[Dataset section Boundary: Start]

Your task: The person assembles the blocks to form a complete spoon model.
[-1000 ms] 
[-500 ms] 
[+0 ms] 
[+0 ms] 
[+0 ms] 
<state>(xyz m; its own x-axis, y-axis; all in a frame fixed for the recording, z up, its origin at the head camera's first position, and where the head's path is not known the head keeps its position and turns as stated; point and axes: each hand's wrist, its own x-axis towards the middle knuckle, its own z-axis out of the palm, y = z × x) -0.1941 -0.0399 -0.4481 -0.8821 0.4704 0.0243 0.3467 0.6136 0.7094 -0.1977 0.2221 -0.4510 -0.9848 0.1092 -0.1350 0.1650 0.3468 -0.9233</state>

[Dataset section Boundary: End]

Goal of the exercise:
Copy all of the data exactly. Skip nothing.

Expected output:
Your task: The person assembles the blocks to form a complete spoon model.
[-1000 ms] 
[-500 ms] 
[+0 ms] 
[+0 ms] 
[+0 ms] 
<state>(xyz m; its own x-axis, y-axis; all in a frame fixed for the recording, z up, its origin at the head camera's first position, and where the head's path is not known the head keeps its position and turns as stated; point and axes: each hand's wrist, its own x-axis towards the middle knuckle, its own z-axis out of the palm, y = z × x) -0.1941 -0.0399 -0.4481 -0.8821 0.4704 0.0243 0.3467 0.6136 0.7094 -0.1977 0.2221 -0.4510 -0.9848 0.1092 -0.1350 0.1650 0.3468 -0.9233</state>

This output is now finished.